Looks like you got some good information in response to your question. If you are not your son’s guardian, you will need to get his permission to apply on his behalf. I think there is a form for that too!


Thinking about it, I think there was a page in there he had to sign to say that I was his representative or something like that. He was OK with it and never even asked to see what I wrote.

I’m not his guardian, but I handled all the paperwork for him.


FYI for anyone out there that this also applies to…

I recently got a letter from SS saying they no longer will require annual Rep Payee accounting reports for SSI, if your adult child lives with you and you’re his/her biological parent.

This reg change takes a burden off SS as well as us.


Oh, this might work for me for my daughter. She will not agree to apply, but if I can do it for her and just ask her to sign, perhaps she won’t ask what it is that she is signing for. Thank you for the instructions on how to fill out the paperwork. I couldn’t find a place to print the forms out on the Social Security website, just a place to start an online application. Is there some reason why it is better on paper and not as an online application?


Here is a link to the SSA’s description of requirement for disability. It is not the diagnosis date.
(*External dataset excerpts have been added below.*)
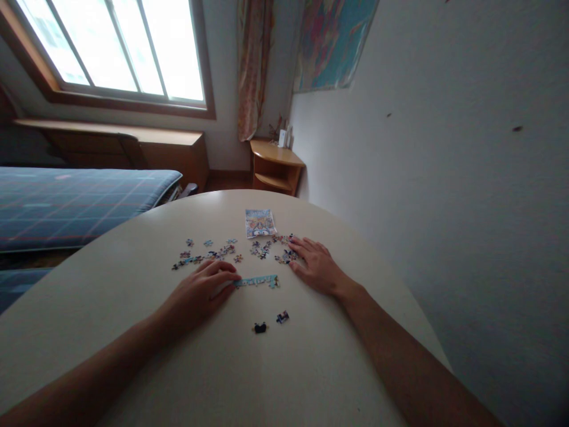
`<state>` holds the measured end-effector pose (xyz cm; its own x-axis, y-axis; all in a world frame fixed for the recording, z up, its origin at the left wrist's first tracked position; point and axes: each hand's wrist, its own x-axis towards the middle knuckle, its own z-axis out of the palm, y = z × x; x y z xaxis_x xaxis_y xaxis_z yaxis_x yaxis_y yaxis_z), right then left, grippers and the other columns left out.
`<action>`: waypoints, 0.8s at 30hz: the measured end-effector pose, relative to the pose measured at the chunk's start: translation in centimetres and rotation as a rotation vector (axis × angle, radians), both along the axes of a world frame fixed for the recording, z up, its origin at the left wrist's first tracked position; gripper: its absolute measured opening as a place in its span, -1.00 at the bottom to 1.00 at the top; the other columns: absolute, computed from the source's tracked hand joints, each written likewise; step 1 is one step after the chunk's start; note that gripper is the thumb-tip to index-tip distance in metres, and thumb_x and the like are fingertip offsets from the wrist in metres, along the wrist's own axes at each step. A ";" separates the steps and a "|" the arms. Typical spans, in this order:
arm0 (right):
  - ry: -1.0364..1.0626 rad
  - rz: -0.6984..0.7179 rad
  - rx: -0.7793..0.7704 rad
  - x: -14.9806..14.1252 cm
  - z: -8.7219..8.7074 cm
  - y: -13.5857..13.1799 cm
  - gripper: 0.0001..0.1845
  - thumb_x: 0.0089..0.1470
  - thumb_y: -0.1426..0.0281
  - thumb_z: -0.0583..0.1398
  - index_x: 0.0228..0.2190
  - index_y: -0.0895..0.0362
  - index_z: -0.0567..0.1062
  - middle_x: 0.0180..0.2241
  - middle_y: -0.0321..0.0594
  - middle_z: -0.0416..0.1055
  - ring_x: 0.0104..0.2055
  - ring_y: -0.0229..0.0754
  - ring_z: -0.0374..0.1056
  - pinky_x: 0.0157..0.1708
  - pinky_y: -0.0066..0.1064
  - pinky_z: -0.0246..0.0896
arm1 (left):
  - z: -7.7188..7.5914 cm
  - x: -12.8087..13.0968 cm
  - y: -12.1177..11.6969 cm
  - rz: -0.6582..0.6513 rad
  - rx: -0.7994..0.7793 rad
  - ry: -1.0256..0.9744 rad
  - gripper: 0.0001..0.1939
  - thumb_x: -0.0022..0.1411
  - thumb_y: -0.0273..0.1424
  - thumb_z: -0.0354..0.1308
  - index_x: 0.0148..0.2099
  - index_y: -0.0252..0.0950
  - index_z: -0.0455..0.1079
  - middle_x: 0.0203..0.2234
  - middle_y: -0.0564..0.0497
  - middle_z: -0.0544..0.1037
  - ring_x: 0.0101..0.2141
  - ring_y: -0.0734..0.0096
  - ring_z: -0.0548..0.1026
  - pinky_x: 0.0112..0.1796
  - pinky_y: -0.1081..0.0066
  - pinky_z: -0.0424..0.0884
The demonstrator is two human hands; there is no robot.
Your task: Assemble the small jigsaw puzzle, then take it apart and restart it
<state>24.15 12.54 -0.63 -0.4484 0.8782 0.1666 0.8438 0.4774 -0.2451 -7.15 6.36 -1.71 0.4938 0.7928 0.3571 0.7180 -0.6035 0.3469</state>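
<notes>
My left hand [207,283] rests on the table, its thumb and fingertips closed at the left end of a short strip of joined jigsaw puzzle pieces [258,281], light blue along its top edge. Fingers apart, my right hand [317,265] lies palm down, its fingertips at the right side of a pile of loose puzzle pieces [287,256]. More loose pieces [217,254] are scattered beyond my left hand. Closer to me are a mostly black puzzle piece [260,327] and a dark piece with lighter patches [283,316].
A small printed picture sheet [260,223] lies beyond the pieces on the round white table [213,367]. A bed with a plaid cover [80,201] is at the left, and a white wall [466,178] runs along the right. A wooden corner shelf [278,155] stands behind.
</notes>
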 end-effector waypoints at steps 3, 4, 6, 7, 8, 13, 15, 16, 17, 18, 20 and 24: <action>0.057 0.052 0.047 -0.2 0.4 -0.2 -0.51 0.15 0.24 0.16 0.10 0.09 0.43 0.18 -0.09 0.34 0.26 -0.03 0.18 0.30 -0.10 -0.04 | 0.0 0.0 0.0 0.006 0.009 0.001 -0.76 0.37 -0.33 0.03 -0.05 -0.17 0.50 -0.08 -0.04 0.52 -0.06 0.21 0.44 -0.05 0.22 0.44; 0.073 0.053 0.059 -0.2 0.4 -0.2 -0.52 0.14 0.25 0.17 0.08 0.09 0.45 0.16 -0.08 0.35 0.24 -0.05 0.20 0.28 -0.14 -0.01 | -0.1 0.0 0.0 0.009 0.012 0.002 -0.76 0.36 -0.33 0.04 -0.05 -0.16 0.50 -0.08 -0.04 0.52 -0.06 0.22 0.44 -0.04 0.23 0.44; 0.079 0.031 0.064 -0.3 0.5 -0.2 -0.47 0.13 0.23 0.18 0.13 0.08 0.40 0.22 -0.06 0.27 0.28 -0.03 0.16 0.28 -0.14 0.00 | -0.1 0.0 0.1 0.007 0.014 0.003 -0.77 0.36 -0.33 0.04 -0.05 -0.16 0.50 -0.08 -0.04 0.52 -0.06 0.22 0.44 -0.05 0.23 0.44; 0.066 0.014 0.052 -0.4 0.4 -0.2 -0.41 0.13 0.21 0.18 0.19 0.06 0.35 0.28 -0.05 0.18 0.32 0.00 0.09 0.30 -0.11 -0.03 | -0.1 0.0 0.1 0.005 0.015 0.005 -0.77 0.36 -0.33 0.04 -0.05 -0.16 0.50 -0.08 -0.04 0.52 -0.06 0.22 0.44 -0.05 0.23 0.44; 0.043 -0.002 0.031 -0.4 0.4 -0.1 -0.35 0.14 0.18 0.17 0.24 0.04 0.28 0.33 -0.06 0.09 0.36 0.03 0.01 0.31 -0.07 -0.07 | -0.1 0.0 0.1 0.002 0.016 0.006 -0.77 0.36 -0.33 0.04 -0.04 -0.16 0.50 -0.08 -0.04 0.52 -0.06 0.22 0.44 -0.05 0.23 0.44; -0.046 -0.005 -0.059 -0.6 0.3 -0.2 -0.29 0.18 0.07 0.09 0.30 0.02 0.18 0.38 -0.17 0.00 0.42 0.10 -0.15 0.34 0.08 -0.24 | -0.2 -0.1 0.2 -0.002 0.016 0.009 -0.77 0.37 -0.33 0.04 -0.03 -0.16 0.48 -0.07 -0.04 0.51 -0.05 0.22 0.43 -0.05 0.24 0.44; -0.034 0.010 -0.036 -0.7 0.5 -0.4 -0.32 0.18 0.09 0.10 0.26 0.06 0.24 0.35 -0.18 0.08 0.41 0.08 -0.12 0.34 0.07 -0.24 | -0.2 -0.1 0.2 -0.001 0.013 0.009 -0.77 0.36 -0.33 0.04 -0.04 -0.16 0.48 -0.07 -0.04 0.51 -0.05 0.21 0.43 -0.05 0.24 0.44; -0.024 0.020 -0.015 -0.8 0.5 -0.5 -0.35 0.17 0.11 0.11 0.23 0.08 0.29 0.33 -0.17 0.13 0.40 0.07 -0.09 0.34 0.06 -0.23 | -0.3 -0.1 0.2 -0.001 0.013 0.008 -0.77 0.36 -0.33 0.04 -0.04 -0.16 0.49 -0.07 -0.04 0.52 -0.05 0.21 0.44 -0.05 0.24 0.44; -0.014 0.033 0.007 -0.8 0.6 -0.6 -0.38 0.16 0.13 0.12 0.20 0.09 0.33 0.30 -0.15 0.19 0.39 0.06 -0.05 0.34 0.04 -0.22 | -0.3 -0.1 0.2 0.000 0.013 0.006 -0.77 0.36 -0.33 0.04 -0.04 -0.16 0.49 -0.07 -0.04 0.52 -0.06 0.21 0.44 -0.05 0.23 0.44; -0.002 0.047 0.029 -0.9 0.7 -0.7 -0.42 0.16 0.15 0.13 0.17 0.10 0.37 0.27 -0.14 0.24 0.36 0.05 0.00 0.34 0.03 -0.20 | -0.3 -0.1 0.1 -0.001 0.015 0.003 -0.77 0.36 -0.33 0.03 -0.05 -0.16 0.49 -0.08 -0.04 0.52 -0.06 0.22 0.44 -0.05 0.23 0.44; 0.024 0.069 0.061 -1.0 0.8 -0.8 -0.49 0.14 0.20 0.15 0.09 0.11 0.43 0.21 -0.13 0.32 0.31 0.02 0.11 0.33 -0.01 -0.15 | -0.2 -0.1 0.1 -0.003 0.020 -0.004 -0.76 0.36 -0.34 0.03 -0.05 -0.16 0.49 -0.08 -0.04 0.52 -0.06 0.22 0.44 -0.05 0.23 0.44; 0.082 0.067 0.083 -1.1 0.8 -0.9 -0.60 0.10 0.25 0.19 -0.04 0.14 0.49 0.12 -0.11 0.42 0.24 -0.01 0.22 0.29 -0.11 -0.01 | 0.0 -0.1 0.0 -0.004 0.020 -0.005 -0.76 0.36 -0.33 0.03 -0.05 -0.16 0.50 -0.09 -0.04 0.53 -0.07 0.23 0.45 -0.06 0.25 0.45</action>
<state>23.02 11.66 0.15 -0.4874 0.8284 0.2761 0.7880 0.5535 -0.2696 -7.24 6.39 -1.71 0.4948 0.7839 0.3751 0.7141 -0.6127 0.3385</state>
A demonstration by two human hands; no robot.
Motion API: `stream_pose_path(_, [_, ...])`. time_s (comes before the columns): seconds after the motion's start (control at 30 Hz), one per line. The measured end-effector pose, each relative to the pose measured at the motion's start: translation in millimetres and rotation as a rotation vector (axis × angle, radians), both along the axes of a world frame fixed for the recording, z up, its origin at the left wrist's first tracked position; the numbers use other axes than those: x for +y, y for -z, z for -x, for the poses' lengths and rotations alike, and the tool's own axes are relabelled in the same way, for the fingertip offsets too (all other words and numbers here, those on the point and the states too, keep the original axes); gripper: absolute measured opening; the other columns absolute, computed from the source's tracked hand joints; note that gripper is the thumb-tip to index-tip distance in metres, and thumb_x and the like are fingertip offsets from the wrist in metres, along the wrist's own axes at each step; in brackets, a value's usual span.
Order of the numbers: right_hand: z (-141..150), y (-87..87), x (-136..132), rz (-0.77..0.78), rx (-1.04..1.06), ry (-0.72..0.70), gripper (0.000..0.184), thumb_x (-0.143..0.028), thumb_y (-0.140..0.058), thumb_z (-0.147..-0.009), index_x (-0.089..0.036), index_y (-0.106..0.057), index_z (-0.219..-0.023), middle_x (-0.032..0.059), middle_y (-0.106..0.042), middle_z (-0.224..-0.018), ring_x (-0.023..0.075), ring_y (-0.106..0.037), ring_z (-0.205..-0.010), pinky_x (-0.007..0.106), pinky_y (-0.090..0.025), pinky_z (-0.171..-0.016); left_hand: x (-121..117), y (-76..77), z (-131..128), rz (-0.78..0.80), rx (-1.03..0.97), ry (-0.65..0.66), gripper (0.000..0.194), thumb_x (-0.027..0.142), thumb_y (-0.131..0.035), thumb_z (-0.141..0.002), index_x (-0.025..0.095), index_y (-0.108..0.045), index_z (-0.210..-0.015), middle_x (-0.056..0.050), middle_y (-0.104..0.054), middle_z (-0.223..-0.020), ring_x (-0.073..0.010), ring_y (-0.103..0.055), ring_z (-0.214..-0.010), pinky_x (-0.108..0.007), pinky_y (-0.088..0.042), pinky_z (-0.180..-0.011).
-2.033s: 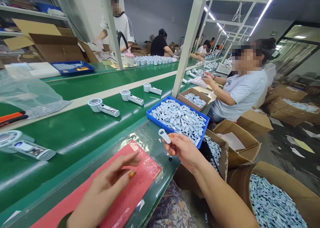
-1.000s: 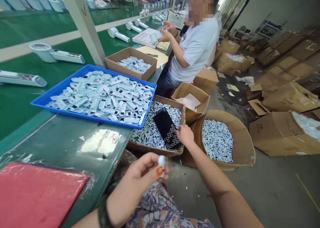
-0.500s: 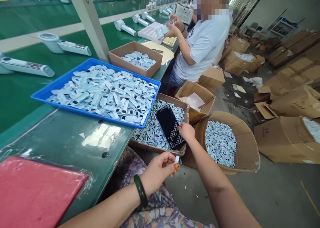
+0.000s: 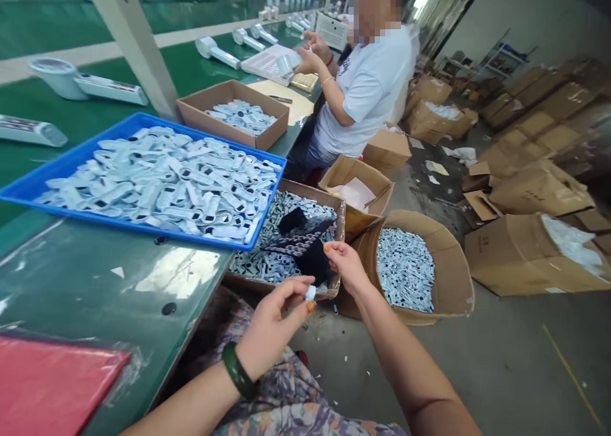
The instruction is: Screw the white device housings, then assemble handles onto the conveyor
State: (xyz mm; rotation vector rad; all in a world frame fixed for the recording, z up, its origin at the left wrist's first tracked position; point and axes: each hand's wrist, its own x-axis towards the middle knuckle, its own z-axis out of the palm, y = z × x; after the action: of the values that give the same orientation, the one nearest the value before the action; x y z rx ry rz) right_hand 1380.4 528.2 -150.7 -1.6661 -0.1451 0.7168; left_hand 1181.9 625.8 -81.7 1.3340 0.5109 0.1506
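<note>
The left hand [image 4: 274, 328] holds a small white plastic part [image 4: 310, 292] in a narrow pinch between thumb and fingertips, just over the near rim of a cardboard carton [image 4: 340, 223]. The right hand [image 4: 347, 269] is close beside it, its fingertips [image 4: 327, 247] at a crumpled black perforated sheet [image 4: 305, 253]; whether they grip the sheet cannot be determined. The sheet lies on loose pale-blue plastic parts [image 4: 252, 265] in that carton. A blue tray [image 4: 143, 227] heaped with similar parts sits on the green workbench [image 4: 95, 277], directly beside the carton.
</note>
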Motion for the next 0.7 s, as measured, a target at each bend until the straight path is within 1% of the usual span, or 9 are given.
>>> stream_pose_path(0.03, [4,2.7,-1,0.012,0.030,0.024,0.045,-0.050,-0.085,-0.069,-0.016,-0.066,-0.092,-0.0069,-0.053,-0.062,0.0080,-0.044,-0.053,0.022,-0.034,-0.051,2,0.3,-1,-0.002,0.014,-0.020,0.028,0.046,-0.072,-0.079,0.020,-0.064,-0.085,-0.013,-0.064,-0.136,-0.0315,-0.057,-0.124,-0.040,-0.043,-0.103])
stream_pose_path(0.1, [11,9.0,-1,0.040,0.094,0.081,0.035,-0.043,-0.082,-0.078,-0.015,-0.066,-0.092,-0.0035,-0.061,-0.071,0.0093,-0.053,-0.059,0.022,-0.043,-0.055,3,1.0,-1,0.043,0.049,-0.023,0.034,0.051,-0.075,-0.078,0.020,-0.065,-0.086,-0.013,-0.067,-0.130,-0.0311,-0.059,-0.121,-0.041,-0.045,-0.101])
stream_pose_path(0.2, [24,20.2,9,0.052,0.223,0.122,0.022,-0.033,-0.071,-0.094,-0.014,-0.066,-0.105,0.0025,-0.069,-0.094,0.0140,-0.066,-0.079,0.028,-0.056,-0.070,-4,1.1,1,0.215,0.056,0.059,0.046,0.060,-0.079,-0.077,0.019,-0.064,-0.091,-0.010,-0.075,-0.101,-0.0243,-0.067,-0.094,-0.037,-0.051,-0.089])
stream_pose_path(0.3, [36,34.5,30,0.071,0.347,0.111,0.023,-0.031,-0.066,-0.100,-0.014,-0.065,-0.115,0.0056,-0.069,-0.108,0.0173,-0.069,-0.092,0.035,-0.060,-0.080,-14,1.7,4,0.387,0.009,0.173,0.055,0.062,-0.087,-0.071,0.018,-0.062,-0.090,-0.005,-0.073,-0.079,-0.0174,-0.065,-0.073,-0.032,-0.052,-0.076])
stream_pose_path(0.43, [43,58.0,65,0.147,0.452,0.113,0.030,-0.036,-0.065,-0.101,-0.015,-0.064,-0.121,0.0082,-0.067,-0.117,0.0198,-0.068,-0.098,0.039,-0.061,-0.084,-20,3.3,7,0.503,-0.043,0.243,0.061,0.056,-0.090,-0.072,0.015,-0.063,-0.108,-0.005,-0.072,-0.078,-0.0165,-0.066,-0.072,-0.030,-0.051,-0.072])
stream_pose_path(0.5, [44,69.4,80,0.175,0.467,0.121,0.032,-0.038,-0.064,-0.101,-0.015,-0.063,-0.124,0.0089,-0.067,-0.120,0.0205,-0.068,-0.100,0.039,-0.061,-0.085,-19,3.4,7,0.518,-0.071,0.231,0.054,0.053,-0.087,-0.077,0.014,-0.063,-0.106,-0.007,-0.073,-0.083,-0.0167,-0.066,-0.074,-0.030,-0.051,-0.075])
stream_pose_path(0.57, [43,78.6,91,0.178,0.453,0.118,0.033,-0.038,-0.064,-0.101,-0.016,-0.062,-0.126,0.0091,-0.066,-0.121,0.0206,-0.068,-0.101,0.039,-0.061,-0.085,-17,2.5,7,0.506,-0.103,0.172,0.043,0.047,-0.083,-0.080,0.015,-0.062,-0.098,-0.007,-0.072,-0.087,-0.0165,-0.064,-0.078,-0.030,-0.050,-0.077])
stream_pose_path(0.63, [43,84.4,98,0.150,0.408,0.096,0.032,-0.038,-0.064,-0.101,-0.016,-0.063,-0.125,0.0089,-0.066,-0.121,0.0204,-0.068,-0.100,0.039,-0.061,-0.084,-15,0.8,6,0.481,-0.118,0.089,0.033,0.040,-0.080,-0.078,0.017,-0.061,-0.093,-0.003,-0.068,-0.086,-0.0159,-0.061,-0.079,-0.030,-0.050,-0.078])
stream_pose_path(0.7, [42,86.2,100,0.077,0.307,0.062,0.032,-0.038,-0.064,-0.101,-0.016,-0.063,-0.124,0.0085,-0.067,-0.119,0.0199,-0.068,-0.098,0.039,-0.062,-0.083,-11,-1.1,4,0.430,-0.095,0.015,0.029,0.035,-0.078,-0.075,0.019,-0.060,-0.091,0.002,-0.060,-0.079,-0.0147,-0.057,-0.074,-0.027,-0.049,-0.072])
When the claim I submitted for son (I have guardianship) was submitted by a lawyer (in retrospect I might have tried to do this myself but I didn’t want to waste time to get this going and I don’t pay anything to the lawyer upfront…the lawyer gets a cut of the awarded back-pay since the application date), the lawyer used a date of disability when our son had a major event and because he had held a part-time job just prior to that for all of 5 weeks and had been in an internship program with some success. However, before our claim was finalized, I later corrected that application for the record, because the illness actually caused major disruptions in his life prior to that major event. However, our son was just approved for SSI and their letter says “You were found disabled on …” which is the date of disability originally submitted by the lawyer. But with MY later correction of the disability date on our original application which happens to be before age 22, I am hopeful this will allow for consideration of eventual SSDI benefits based on one of his parents’ work records. In any event, his paid SSI benefits start with a date just after we submitted the SSI application. They do not retro back to his “date of disability”, no matter what that date is. There is some possibility of a few (3?) months in certain situations prior to application date if you file an appeal for that.